Les médecins, dès Hippocrate, avaient l’habitude d’écouter les bruits du cœur et des poumons en plaçant leurs oreilles directement sur la poitrine du patient, un procédé appelé auscultation « immédiate » ou directe. Pour éviter tout contact direct avec la peau du patient, les médecins interposaient un mouchoir entre leurs oreilles et la poitrine du patient. L’auscultation immédiate s’est poursuivie au début du 19e siècle, jusqu’à ce que le médecin français René Théophile-Hyacinthe Laennec invente le premier stéthoscope.
Un jour de 1816, Laennec a observé des enfants jouant avec de longs bâtons creux. Les jeunes scientifiques étaient intrigués par la façon dont une épingle utilisée pour gratter le bâton à une extrémité transmettait et amplifiait le son à l’autre. Lors d’une visite ultérieure, Laennec a dû écouter la poitrine d’une jeune femme obèse. Plutôt que de placer son oreille sur la poitrine de la patiente, il s’est souvenu de ses observations sur les enfants qui jouaient et a enroulé plusieurs feuilles de papier en un cylindre qu’il a utilisé pour ausculter la poitrine de sa patiente. Il a été étonné par ce qu’il a entendu :
J’ai roulé une quire de papier en une sorte de cylindre et j’en ai appliqué une extrémité à la région du cœur et l’autre à mon oreille, et je n’ai pas été peu surpris et heureux de constater que je pouvais ainsi percevoir l’action du cœur d’une manière beaucoup plus claire et distincte que je n’avais jamais pu le faire par l’application immédiate de mon oreille.
-René Laennec, De l’Auscultation Médiate
Laennec était un observateur attentif et a utilisé son invention pour étendre la science de l’auscultation médicale en corrélant ses observations avec les résultats des autopsies. Il a été le premier à décrire les râles, les rhonchi, la crépitation et l’égophanie. Son invention a fait l’objet d’une critique favorable dans le New England Journal of Medicine deux ans seulement après son introduction, et la plupart des médecins ont fini par accepter l’invention de Laennec.

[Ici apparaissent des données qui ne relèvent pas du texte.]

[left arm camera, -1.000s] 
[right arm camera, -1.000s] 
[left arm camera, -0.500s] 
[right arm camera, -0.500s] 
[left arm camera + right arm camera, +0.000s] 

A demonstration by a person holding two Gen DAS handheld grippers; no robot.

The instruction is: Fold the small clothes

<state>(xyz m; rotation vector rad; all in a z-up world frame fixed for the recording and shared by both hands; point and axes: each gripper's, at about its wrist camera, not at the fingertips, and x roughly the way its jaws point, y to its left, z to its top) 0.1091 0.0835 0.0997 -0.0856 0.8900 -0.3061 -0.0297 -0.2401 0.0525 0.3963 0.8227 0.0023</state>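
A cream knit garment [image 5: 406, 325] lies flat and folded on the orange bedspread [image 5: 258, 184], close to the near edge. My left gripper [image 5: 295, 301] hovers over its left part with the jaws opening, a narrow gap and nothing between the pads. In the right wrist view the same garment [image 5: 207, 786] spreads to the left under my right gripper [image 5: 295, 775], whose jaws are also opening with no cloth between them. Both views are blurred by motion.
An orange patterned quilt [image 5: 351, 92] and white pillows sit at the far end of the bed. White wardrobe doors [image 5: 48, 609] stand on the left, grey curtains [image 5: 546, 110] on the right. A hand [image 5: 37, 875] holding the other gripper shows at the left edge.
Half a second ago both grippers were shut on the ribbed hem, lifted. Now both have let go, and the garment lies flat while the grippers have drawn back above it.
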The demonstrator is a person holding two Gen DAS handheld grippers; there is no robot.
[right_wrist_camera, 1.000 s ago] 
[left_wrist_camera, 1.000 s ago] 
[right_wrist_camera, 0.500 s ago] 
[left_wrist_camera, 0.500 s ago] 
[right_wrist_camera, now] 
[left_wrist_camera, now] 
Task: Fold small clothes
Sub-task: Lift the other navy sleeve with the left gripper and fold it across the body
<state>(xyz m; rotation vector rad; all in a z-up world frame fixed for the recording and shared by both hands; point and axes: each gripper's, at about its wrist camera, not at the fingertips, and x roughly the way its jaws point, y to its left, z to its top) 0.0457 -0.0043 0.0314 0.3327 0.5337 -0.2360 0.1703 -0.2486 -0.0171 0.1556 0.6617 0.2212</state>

Après la publication de ses observations en 1819, il devient assez célèbre et finit par devenir président du Collège de France en 1822 et professeur de médecine en 1823. C’est le neveu de Laennec qui a utilisé le stéthoscope pour diagnostiquer la tuberculose de son oncle, ce qui a provoqué la mort de Laennec en 1826 à l’âge de 45 ans, seulement 10 ans après sa découverte.
Au fil des ans, des médecins scientifiques novateurs ont perfectionné le stéthoscope original de Laennec.
En 1852, George Cammann a produit le premier stéthoscope binaural (2 pièces), qui est devenu le dispositif standard utilisé par les médecins pendant près d’un demi-siècle. Le stéthoscope de Cammann était composé d’une pièce thoracique en ébène et d’un tube flexible fait de spirales de fil métallique recouvertes de couches de soie trempées dans de la gomme élastique. Il était doté d’embouts en ivoire. En 1894, Robert Bowles a présenté le premier stéthoscope à diaphragme et, dans les années 1940, les docteurs Sprague et Rappaport ont introduit la pièce thoracique stéthoscopique à deux côtés avec un diaphragme et une cloche pour améliorer l’auscultation des sons de différentes fréquences. Bien que le modèle Sprague-Rappaport ait été très populaire, la plupart des médecins n’appréciaient pas les interférences produites par sa conception à deux tubes. Dans les années 1960, David Littmann, cardiologue et professeur à l’école de médecine de Harvard, a redessiné le stéthoscope avec un seul tube qui avait 2 canaux internes et a encore affiné l’acoustique de l’appareil.
Dans les années 1990, plusieurs sociétés ont produit des stéthoscopes « électroniques » qui avaient la capacité de filtrer les bruits ambiants et d’amplifier les sons cardiaques et pulmonaires auscultés, et au cours des 2 dernières décennies, ceux-ci sont devenus de plus en plus populaires parmi les prestataires médicaux. L’année dernière, 3M-Littmann a publié un nouveau stéthoscope avec une capacité Bluetooth qui transmet les sons cardiaques auscultés à un ordinateur pour une analyse logicielle, ce qui ouvre une nouvelle ère où les médecins peuvent utiliser l’auscultation assistée par ordinateur et la stéthoscopie numérique pour améliorer les soins aux patients.
Tout a commencé avec un médecin français qui a appris le bénéfice du jeu de l’enfant.